O melhor livro escrito em alemão

Eckermann organizou as obras de Goethe em 40 volumes, mas ficou conhecido sobretudo graças a um pequeno livro que mereceu rasgados elogios de Nietzsche.

Decididamente, alguém tinha deixado o volume da aparelhagem da loja demasiado alto. Mesmo duas ou três secções mais adiante, a muitos passos dali, a música não só continuava a fazer-se ouvir como se tornava cada vez mais intrusiva, mais desagradável. Não sei dizer se era heavy metal, trash metal ou outra coisa qualquer. Sei apenas que era música da pesada e que, a páginas tantas, ao som cavo da bateria e à distorção das guitarras juntaram-se uma espécie de urros. Apetecia-me raspar-me rapidamente dali para fora – só que tinha ficado preso a um livro. E, por isso, a música incomodava ainda mais: é que eu tinha acabado de recuar uns 200 anos e entrado num mundo mais tranquilo e silencioso. O mundo de Goethe.

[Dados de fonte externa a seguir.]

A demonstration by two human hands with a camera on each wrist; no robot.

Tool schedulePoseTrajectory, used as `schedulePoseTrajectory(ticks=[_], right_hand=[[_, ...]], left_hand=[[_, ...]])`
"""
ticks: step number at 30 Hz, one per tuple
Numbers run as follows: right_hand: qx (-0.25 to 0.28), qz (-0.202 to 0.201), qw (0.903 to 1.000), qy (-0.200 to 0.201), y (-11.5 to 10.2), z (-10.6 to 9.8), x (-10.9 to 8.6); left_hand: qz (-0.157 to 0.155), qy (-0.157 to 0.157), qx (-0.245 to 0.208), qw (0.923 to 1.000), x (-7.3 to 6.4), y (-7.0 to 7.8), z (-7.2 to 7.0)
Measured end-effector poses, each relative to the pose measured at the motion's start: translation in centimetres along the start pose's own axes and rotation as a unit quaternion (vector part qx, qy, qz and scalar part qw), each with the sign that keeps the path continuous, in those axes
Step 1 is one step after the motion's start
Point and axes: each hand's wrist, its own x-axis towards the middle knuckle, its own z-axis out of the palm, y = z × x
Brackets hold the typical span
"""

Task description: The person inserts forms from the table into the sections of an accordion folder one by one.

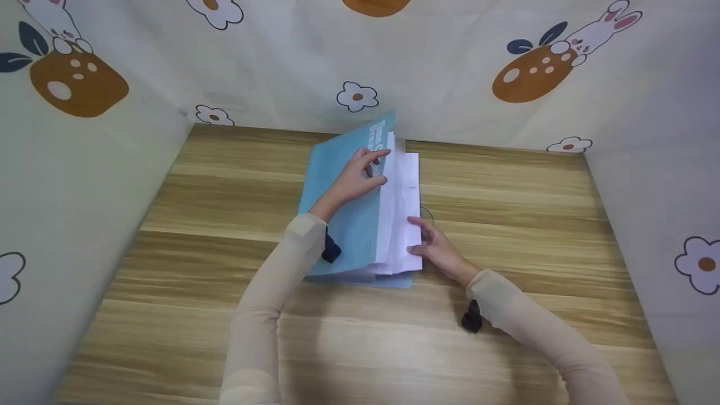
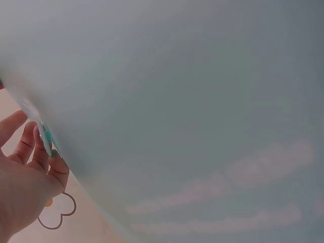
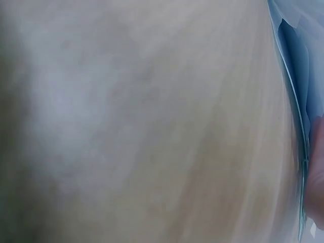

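Note:
A light blue document folder (image 1: 343,185) lies on the table, its cover raised at the right side and white lettering near its top. White papers (image 1: 406,197) project from under the cover along the right. Reaching over the cover, my left hand (image 1: 354,180) holds its raised edge; in the left wrist view its bent fingers (image 2: 25,142) and thumb surround a small teal piece at that edge. My right hand (image 1: 441,250) grips the papers at their right border, thumb and index fingertip overlapping the sheets. Only part of the hand (image 3: 316,177) shows in the right wrist view.
The wood-grain table (image 1: 225,270) extends around the folder. A thin elastic loop (image 1: 428,212) sticks out at the folder's right side. Cloth walls with printed rabbits and flowers (image 1: 281,73) enclose the back and both sides. Dark wrist cameras (image 1: 471,318) hang below the sleeves.

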Motion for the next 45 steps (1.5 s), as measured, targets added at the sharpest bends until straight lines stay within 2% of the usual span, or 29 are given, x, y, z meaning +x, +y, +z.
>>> schedulePoseTrajectory(ticks=[5,8,17,21,28,31,36,38,42,45], right_hand=[[-0.063,-0.019,0.9954,0.07,0.0,-0.1,-0.3],[-0.083,-0.024,0.9921,0.09,0.0,-0.4,-0.7],[-0.049,0.004,0.9966,0.066,-0.2,-0.8,-0.8],[-0.052,0.009,0.9964,0.066,-0.1,-0.8,-0.5],[-0.073,0.023,0.994,0.077,0.0,-0.4,0.2],[-0.09,0.028,0.9922,0.081,-0.1,-0.3,0.4],[-0.134,0.004,0.9884,0.072,-0.3,0.1,0.5],[-0.146,-0.011,0.9873,0.062,-1.0,0.6,0.1],[-0.144,-0.034,0.9879,0.047,-1.6,1.0,-0.2],[-0.14,-0.039,0.9883,0.045,-0.7,0.8,0.2]], left_hand=[[-0.001,-0.002,0.004,1.0,0.0,0.0,0.0],[-0.001,-0.004,0.008,1.0,0.0,0.1,0.0],[-0.015,-0.004,0.008,0.9998,0.0,-0.1,0.1],[-0.017,-0.004,0.012,0.9998,0.0,0.0,0.1],[0.006,0.001,0.012,0.9999,0.0,0.0,0.1],[0.003,0.002,0.011,0.9999,0.1,0.0,0.1],[-0.006,0.002,0.011,0.9999,0.1,-0.1,0.1],[-0.008,0.002,0.012,0.9999,0.1,-0.1,0.1],[-0.012,0.001,0.011,0.9999,0.1,0.0,0.1],[-0.017,0.003,0.01,0.9998,0.0,0.0,0.1]])
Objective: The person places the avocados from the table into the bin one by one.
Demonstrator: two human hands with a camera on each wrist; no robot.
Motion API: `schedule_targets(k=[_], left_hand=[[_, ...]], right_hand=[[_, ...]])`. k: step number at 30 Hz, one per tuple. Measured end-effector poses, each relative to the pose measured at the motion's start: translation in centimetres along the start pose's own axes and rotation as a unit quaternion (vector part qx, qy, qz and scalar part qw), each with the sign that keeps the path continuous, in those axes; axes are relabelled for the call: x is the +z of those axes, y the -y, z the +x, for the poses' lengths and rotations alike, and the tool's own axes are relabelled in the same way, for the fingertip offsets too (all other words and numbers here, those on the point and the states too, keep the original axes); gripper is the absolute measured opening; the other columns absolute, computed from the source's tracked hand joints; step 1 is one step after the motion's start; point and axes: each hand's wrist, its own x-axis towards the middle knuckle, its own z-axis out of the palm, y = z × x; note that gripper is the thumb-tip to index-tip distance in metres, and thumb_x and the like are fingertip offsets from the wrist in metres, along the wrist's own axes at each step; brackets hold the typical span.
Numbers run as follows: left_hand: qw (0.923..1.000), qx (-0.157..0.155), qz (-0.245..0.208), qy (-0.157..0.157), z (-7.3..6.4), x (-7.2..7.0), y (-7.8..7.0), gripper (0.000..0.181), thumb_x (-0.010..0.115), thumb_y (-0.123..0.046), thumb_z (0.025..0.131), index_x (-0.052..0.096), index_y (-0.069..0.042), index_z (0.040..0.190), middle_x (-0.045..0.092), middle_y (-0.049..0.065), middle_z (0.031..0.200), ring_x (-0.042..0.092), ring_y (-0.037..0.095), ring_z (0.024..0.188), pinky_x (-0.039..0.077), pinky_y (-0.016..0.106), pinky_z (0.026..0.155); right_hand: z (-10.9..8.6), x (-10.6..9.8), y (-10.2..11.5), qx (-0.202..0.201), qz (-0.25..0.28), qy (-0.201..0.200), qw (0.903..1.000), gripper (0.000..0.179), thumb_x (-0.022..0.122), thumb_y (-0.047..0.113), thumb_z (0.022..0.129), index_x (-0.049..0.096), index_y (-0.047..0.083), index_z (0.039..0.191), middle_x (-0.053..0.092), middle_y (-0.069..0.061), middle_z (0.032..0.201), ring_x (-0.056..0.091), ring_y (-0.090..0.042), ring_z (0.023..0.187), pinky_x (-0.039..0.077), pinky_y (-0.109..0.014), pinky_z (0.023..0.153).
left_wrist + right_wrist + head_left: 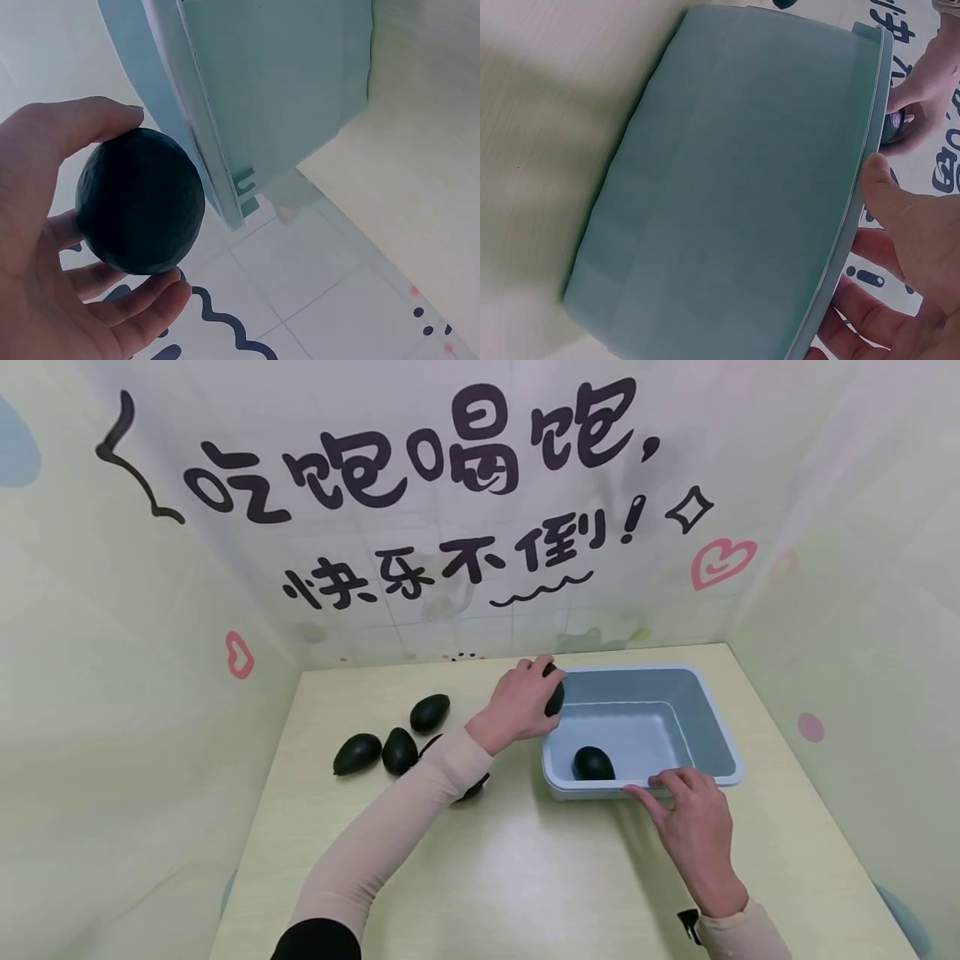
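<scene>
My left hand holds a dark avocado at the left rim of a light blue plastic bin. In the left wrist view the thumb lies across one side of the avocado and the fingers curl around the other. My right hand grips the bin's near rim; in the right wrist view its thumb presses the outer edge while the fingers reach over the rim. Inside the bin, near its front left corner, lies another avocado.
Left of the bin, several avocados lie grouped on the pale wooden table, some partly hidden behind my left sleeve. A printed cloth backdrop with dark lettering rises behind the table and along both sides.
</scene>
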Motion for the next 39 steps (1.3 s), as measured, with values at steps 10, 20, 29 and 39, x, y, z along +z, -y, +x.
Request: schedule_targets(k=[10,20,29,39], left_hand=[[0.9998,0.018,0.010,-0.001,0.3,0.4,-0.6,0.060,0.075,-0.041,0.095,0.059,-0.018,0.149,0.051,0.016,0.155,0.061,0.036,0.126,0.062,0.043,0.089],[0.9991,0.035,0.018,0.017,0.7,0.1,-1.6,0.058,0.071,-0.044,0.097,0.059,-0.019,0.148,0.050,0.014,0.156,0.061,0.032,0.126,0.061,0.040,0.092],[0.9989,0.038,0.021,0.021,1.1,0.0,-2.0,0.058,0.070,-0.045,0.098,0.059,-0.020,0.148,0.049,0.012,0.156,0.060,0.032,0.128,0.061,0.040,0.094],[0.9987,0.040,0.016,0.027,1.5,0.1,-2.2,0.058,0.070,-0.045,0.098,0.058,-0.020,0.149,0.049,0.012,0.157,0.060,0.031,0.128,0.060,0.040,0.095]], right_hand=[[-0.1,-0.3,-0.1,-0.004,-0.006,0.000,1.0000,0.081,0.043,0.077,0.099,0.071,0.004,0.077,0.066,-0.013,0.079,0.064,-0.038,0.073,0.049,-0.050,0.064],[-0.1,-0.3,-0.2,0.000,-0.005,0.002,1.0000,0.082,0.043,0.078,0.098,0.072,0.004,0.077,0.066,-0.013,0.080,0.064,-0.039,0.074,0.049,-0.050,0.064],[0.0,0.0,-0.1,-0.002,0.000,0.002,1.0000,0.081,0.045,0.077,0.098,0.072,0.003,0.078,0.065,-0.013,0.080,0.064,-0.038,0.074,0.050,-0.050,0.067],[0.0,0.1,-0.1,0.001,0.002,0.004,1.0000,0.080,0.045,0.077,0.097,0.072,0.005,0.077,0.065,-0.013,0.079,0.063,-0.037,0.072,0.049,-0.050,0.066]])
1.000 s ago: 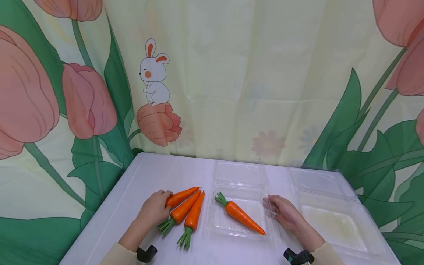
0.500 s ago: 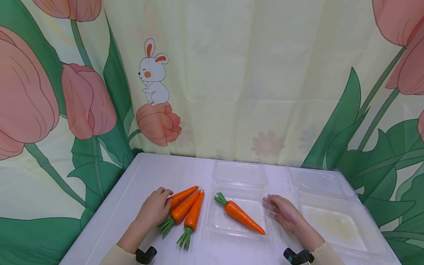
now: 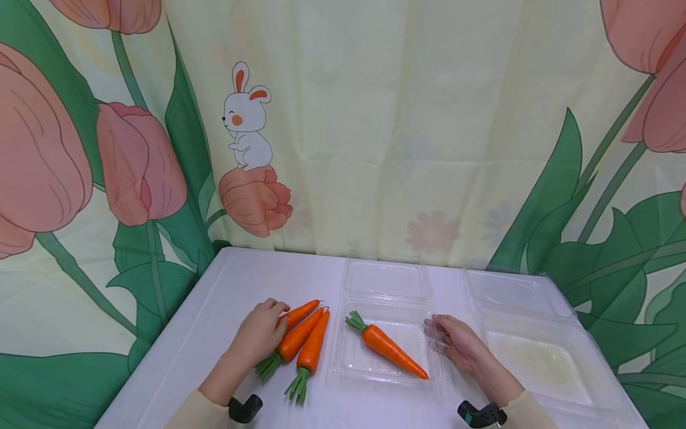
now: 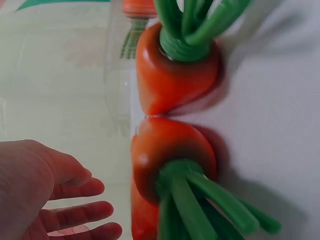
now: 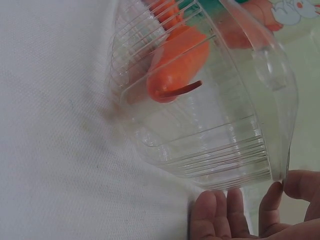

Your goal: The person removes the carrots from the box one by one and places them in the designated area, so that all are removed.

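In the head view my left hand (image 3: 261,330) lies over the leftmost carrot (image 3: 301,313), covering its thick end. Its fingers are loosely bent and spread in the left wrist view, with nothing gripped between them. Beside that carrot lie a middle carrot (image 3: 296,341) and a right one (image 3: 315,344), green tops toward me. My right hand (image 3: 461,342) pinches the right rim of an open clear plastic container (image 3: 356,362) between thumb and forefinger; the other fingers sit against its outer wall. Diagonally inside it rests another carrot (image 3: 391,350), also visible through the wall in the right wrist view.
A second clear plastic container (image 3: 541,363) stands open at the right side of the white table (image 3: 289,274), its lid folded back. The first container's lid (image 3: 386,279) also lies back, toward the printed curtain (image 3: 364,149) behind the table.
My left hand has shifted slightly right, farther over the leftmost carrot. The right hand keeps its hold on the container's rim, and the carrots lie as before.
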`<state>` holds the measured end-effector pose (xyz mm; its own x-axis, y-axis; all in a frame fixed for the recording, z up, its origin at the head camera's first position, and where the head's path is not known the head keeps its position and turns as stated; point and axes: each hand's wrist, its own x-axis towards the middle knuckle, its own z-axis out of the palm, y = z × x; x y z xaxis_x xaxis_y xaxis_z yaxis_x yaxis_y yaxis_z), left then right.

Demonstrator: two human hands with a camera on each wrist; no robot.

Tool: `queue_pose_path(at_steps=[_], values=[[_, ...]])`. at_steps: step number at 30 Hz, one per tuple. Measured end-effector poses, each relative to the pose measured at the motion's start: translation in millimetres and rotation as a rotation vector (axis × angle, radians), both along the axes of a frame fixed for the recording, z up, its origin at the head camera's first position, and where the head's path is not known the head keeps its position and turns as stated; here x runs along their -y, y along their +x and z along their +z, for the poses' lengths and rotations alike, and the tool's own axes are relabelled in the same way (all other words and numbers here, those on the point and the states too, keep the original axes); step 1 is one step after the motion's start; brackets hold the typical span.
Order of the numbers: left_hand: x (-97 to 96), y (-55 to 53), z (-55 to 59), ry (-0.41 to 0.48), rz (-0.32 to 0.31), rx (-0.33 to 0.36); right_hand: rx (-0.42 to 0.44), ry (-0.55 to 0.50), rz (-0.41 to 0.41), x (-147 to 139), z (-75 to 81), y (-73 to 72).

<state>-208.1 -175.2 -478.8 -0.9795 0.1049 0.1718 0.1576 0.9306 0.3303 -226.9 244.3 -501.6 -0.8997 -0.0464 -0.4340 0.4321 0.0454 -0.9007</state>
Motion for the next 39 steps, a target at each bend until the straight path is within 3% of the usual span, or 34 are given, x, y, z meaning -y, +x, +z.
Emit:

Quem me abriu a porta dessa dimensão foi Johann Peter Eckermann. Nascido em 1792 num meio muito humilde, combateu nas guerras napoleónicas em 1813-14. Retirado dessas lides, já na casa dos vinte anos voltou aos estudos, tendo passado pelo curso de Direito, que não terminou. Fez de dar aulas a alunos particulares o seu ganha-pão, acabando por tornar-se conselheiro de um grão-duque e bibliotecário da respetiva grã-duquesa.

P róximo de Goethe desde que se haviam conhecido em 1823, foi a ele que coube organizar as obras completas do poeta e polímata de Weimar. Nada menos do que 40 volumes! Porém, Eckermann tornar-se-ia célebre sobretudo graças a um livrinho de pouco mais de 200 páginas, o tal que comecei a folhear ao som da música da pesada. Chama-se Conversações com Goethe e foi publicado em Portugal pela Vega, com tradução de Luís Silveira.

A história começa no dia de Natal, quando recebi um livro – outro – que de tal modo foi de encontro ao meu gosto que já o tinha. Houve pois que ativar o talão de troca, o que fiz alguns dias depois. Foi por mero acaso que reparei neste Conversações com Goethe, cuja existência desconhecia. A primeira impressão, colhida numa página aberta ao acaso, foi excelente. Já estava convencido a levá-lo quando me deparei com as auspiciosas palavras do tradutor no final do prefácio: «O trabalho longo e custoso de preparar a edição portuguesa desta antologia das conversações de Goethe com Eckermann fi-lo […] de bom grado para dar a conhecer ao público português as páginas que Nietzsche considerava como as do melhor livro escrito em alemão».

E ckermann descreve o primeiro encontro com o mestre, a 10 de junho de 1823. O tom é factual e reverente q.b. «O interior da casa deixou-me impressão muito agradável, sem todavia ser brilhante; tudo era de linhas muito nobres e simples; as reproduções de estátuas clássicas que se viam nas escadas indicavam bem a especial inclinação de Goethe pela arte da escultura e pela antiguidade grega. […]

Depois de ter observado um pouco, subi com o criado, que era muito falador, até ao primeiro andar. Ele então abriu a porta dum compartimento em cuja ombreira se lia SALVE, como bom prenúncio de amável recepção. O criado guiou-me através deste compartimento e abriu-me outro, um pouco mais espaçoso, onde me pediu para esperar, e foi anunciar-me ao dono da casa. O ar aqui era muito fresco, um tapete cobria o chão, e um canapé vermelho e cadeiras de igual cor mobilavam garridamente o quarto; logo ao lado estava um piano, e suspensos nas paredes viam-se desenhos e quadros de diferentes qualidades e tamanhos.

Por uma porta aberta descortinava-se um outro compartimento, também enriquecido de quadros, através do qual o criado tinha passado para me ir anunciar». Goethe ainda não apareceu em cena e já ficámos cativados. Não é preciso procurar mais: está encontrado o primeiro livro que vou ler este ano.